*EXERCISE*.
Nothing in the copy should be a picture; everything else in the listing is to be restated exactly.

*DATA*.

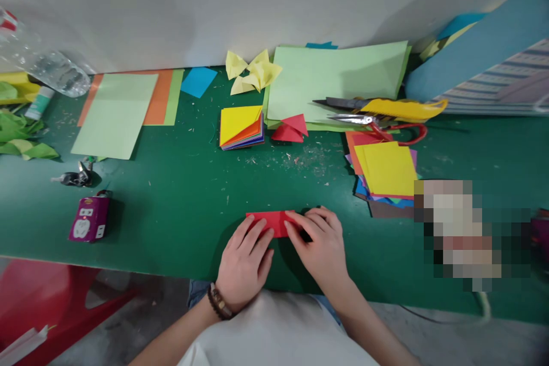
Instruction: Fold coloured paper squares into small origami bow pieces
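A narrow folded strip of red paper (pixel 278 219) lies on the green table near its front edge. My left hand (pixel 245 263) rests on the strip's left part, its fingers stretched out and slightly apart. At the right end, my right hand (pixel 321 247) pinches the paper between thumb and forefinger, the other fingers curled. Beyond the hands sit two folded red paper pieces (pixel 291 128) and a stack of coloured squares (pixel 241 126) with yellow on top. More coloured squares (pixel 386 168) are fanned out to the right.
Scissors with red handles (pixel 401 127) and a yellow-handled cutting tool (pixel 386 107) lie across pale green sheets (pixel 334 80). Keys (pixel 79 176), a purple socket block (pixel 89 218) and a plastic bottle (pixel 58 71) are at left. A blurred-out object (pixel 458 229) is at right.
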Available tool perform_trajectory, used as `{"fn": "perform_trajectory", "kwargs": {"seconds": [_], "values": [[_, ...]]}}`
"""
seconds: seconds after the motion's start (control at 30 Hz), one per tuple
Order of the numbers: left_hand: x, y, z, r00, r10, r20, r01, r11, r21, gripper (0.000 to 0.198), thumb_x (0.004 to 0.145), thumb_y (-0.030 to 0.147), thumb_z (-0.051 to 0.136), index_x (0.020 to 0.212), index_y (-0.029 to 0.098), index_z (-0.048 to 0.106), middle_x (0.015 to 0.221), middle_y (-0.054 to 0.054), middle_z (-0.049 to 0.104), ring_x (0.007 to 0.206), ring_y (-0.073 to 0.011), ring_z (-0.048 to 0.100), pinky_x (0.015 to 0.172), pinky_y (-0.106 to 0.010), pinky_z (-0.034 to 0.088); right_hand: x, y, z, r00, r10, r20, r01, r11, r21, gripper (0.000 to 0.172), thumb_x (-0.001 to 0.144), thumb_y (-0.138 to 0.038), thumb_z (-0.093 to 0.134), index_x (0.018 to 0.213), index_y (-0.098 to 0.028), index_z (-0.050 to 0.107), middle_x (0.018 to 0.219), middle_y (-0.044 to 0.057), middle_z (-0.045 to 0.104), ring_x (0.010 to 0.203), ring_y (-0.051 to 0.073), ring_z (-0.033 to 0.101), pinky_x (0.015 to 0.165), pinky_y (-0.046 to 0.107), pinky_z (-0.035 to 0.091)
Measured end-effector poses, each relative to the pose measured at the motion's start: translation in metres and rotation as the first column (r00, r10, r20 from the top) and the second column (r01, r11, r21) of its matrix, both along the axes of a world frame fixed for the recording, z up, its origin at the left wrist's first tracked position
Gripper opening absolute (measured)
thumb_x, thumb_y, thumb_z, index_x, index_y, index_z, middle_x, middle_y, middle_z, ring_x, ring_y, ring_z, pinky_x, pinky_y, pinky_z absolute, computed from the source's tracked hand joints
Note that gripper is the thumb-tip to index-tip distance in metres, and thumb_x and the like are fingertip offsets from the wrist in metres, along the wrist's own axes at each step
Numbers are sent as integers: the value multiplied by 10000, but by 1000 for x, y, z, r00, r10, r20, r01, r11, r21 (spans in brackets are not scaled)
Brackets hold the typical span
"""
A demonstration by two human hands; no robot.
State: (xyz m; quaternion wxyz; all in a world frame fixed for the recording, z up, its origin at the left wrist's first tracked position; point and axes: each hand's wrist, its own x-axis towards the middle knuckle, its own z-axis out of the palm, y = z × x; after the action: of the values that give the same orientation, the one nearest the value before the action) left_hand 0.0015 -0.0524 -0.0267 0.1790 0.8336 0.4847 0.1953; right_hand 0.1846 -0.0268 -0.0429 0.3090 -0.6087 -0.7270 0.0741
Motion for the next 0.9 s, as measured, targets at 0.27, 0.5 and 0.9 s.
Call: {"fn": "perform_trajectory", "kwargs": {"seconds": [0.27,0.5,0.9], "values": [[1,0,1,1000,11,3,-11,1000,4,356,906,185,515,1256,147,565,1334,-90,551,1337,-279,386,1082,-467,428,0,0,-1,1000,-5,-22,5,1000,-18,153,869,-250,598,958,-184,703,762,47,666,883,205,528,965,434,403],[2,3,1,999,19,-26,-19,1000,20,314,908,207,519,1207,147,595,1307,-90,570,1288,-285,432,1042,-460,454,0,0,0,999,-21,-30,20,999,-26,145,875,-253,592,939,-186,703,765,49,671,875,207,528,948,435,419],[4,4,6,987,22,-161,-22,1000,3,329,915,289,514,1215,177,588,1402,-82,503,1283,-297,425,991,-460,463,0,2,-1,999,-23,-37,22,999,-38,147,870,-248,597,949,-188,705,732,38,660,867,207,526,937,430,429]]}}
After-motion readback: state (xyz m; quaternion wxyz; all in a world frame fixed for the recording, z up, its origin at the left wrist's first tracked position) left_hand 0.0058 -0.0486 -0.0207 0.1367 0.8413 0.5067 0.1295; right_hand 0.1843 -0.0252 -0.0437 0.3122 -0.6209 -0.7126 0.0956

*REPLY TO THE TASK*.
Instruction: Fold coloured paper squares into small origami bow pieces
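A narrow folded strip of red paper (pixel 278 219) lies on the green table near its front edge. My left hand (pixel 245 263) rests on the strip's left part, its fingers stretched out and slightly apart. At the right end, my right hand (pixel 321 247) pinches the paper between thumb and forefinger, the other fingers curled. Beyond the hands sit two folded red paper pieces (pixel 291 128) and a stack of coloured squares (pixel 241 126) with yellow on top. More coloured squares (pixel 386 168) are fanned out to the right.
Scissors with red handles (pixel 401 127) and a yellow-handled cutting tool (pixel 386 107) lie across pale green sheets (pixel 334 80). Keys (pixel 79 176), a purple socket block (pixel 89 218) and a plastic bottle (pixel 58 71) are at left. A blurred-out object (pixel 458 229) is at right.
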Available tool perform_trajectory, used as `{"fn": "perform_trajectory", "kwargs": {"seconds": [_], "values": [[_, ...]]}}`
"""
seconds: seconds after the motion's start (control at 30 Hz), one per tuple
Order of the numbers: left_hand: x, y, z, r00, r10, r20, r01, r11, r21, gripper (0.000 to 0.198), thumb_x (0.004 to 0.145), thumb_y (-0.030 to 0.147), thumb_z (-0.051 to 0.136), index_x (0.020 to 0.212), index_y (-0.029 to 0.098), index_z (-0.048 to 0.106), middle_x (0.015 to 0.221), middle_y (-0.054 to 0.054), middle_z (-0.049 to 0.104), ring_x (0.007 to 0.206), ring_y (-0.073 to 0.011), ring_z (-0.048 to 0.100), pinky_x (0.015 to 0.172), pinky_y (-0.106 to 0.010), pinky_z (-0.034 to 0.088); right_hand: x, y, z, r00, r10, r20, r01, r11, r21, gripper (0.000 to 0.172), thumb_x (-0.001 to 0.144), thumb_y (-0.138 to 0.038), thumb_z (-0.093 to 0.134), index_x (0.018 to 0.213), index_y (-0.098 to 0.028), index_z (-0.050 to 0.107), middle_x (0.018 to 0.219), middle_y (-0.044 to 0.057), middle_z (-0.045 to 0.104), ring_x (0.010 to 0.203), ring_y (-0.051 to 0.073), ring_z (-0.033 to 0.101), pinky_x (0.015 to 0.165), pinky_y (-0.046 to 0.107), pinky_z (-0.035 to 0.091)
Measured end-effector poses, each relative to the pose measured at the motion's start: translation in metres and rotation as the first column (r00, r10, r20 from the top) and the second column (r01, r11, r21) of its matrix, both along the axes of a world frame fixed for the recording, z up, its origin at the left wrist's first tracked position
Gripper opening absolute (measured)
thumb_x, thumb_y, thumb_z, index_x, index_y, index_z, middle_x, middle_y, middle_z, ring_x, ring_y, ring_z, pinky_x, pinky_y, pinky_z absolute, computed from the source's tracked hand joints
Note that gripper is the thumb-tip to index-tip distance in metres, and thumb_x and the like are fingertip offsets from the wrist in metres, along the wrist's own axes at each step
Numbers are sent as integers: the value multiplied by 10000, but by 1000 for x, y, z, r00, r10, r20, r01, r11, r21 (spans in brackets are not scaled)
Brackets hold the typical span
"""
A demonstration by two human hands; no robot.
State: (xyz m; quaternion wxyz; all in a world frame fixed for the recording, z up, its origin at the left wrist's first tracked position; point and axes: each hand's wrist, its own x-axis towards the middle knuckle, its own z-axis out of the palm, y = z × x; after the action: of the values that give the same orientation, the one nearest the value before the action) left_hand 0.0015 -0.0524 -0.0267 0.1790 0.8336 0.4847 0.1953; right_hand 0.1846 -0.0268 -0.0429 0.3090 -0.6087 -0.7270 0.0741
Motion for the next 0.9 s, as measured, targets at 0.27, 0.5 and 0.9 s.
Call: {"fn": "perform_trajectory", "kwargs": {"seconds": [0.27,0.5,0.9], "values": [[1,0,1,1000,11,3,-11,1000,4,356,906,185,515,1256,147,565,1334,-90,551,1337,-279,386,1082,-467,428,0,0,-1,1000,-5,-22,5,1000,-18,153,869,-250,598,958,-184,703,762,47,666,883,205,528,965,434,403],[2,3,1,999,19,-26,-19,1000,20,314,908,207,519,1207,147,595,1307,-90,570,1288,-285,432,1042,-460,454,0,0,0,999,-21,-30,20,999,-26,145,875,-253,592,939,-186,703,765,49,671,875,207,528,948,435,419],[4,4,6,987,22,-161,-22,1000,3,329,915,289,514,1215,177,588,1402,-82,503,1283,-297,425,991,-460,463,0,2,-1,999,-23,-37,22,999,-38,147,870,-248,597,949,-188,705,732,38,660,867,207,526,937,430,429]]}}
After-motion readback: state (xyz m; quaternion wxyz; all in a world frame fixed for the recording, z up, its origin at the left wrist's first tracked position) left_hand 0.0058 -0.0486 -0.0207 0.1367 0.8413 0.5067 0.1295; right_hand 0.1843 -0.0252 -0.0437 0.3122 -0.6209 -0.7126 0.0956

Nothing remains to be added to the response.